On Mon, Feb 02, 2004 at 07:04:22PM +0000, Luciano Miguel Ferreira Rocha wrote:
On Mon, Feb 02, 2004 at 01:15:01PM -0500, Behdad Esfahbod wrote:
This is totally expected :). For what you want try LANG=C echo [A-Z]* ... In LANG=en_US.UTF-8 which is the default, both 'A' and 'a' sort before 'B' and 'b'.
But 'A' is *after* 'a'? And I thought utf-8 was supposed to be compatible with ascii... Well, if that's the standard, then it isn't broken...
UTF-8 is an encoding scheme that allows multi-byte characters to be packed in fewer characters. ASCII is compatible with UNICODE, not UTF-8. UTF-8 can be used to encode all ASCII characters (except 0x00) without using multiple bytes.

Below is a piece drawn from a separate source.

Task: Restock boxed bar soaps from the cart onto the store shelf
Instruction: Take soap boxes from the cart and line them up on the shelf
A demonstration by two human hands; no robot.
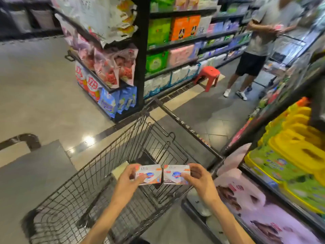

LANG really sets the locale information, which is a different beast, although a related beast. The locale information defines characters classes, and the relationship between the characters. For example, should e with an accent be outside the range a-z, just because its UNICODE value is outside the range 97-122? With LANG=C, e with an accent is outside the range a-z, just as people have been forced to live with for years. With LANG=en_US.UTF-8, e with an accent may be defined within the range a-z. As an added benefit, the sort order is more pleasing to an English user - case doesn't matter. This is far better than what we lived with in the previous decades, where one had to look in both places if one didn't know what case the filename was specified with...
I've never played with this stuff in-depth, so my terminology may be inaccurate.
Cheers, mark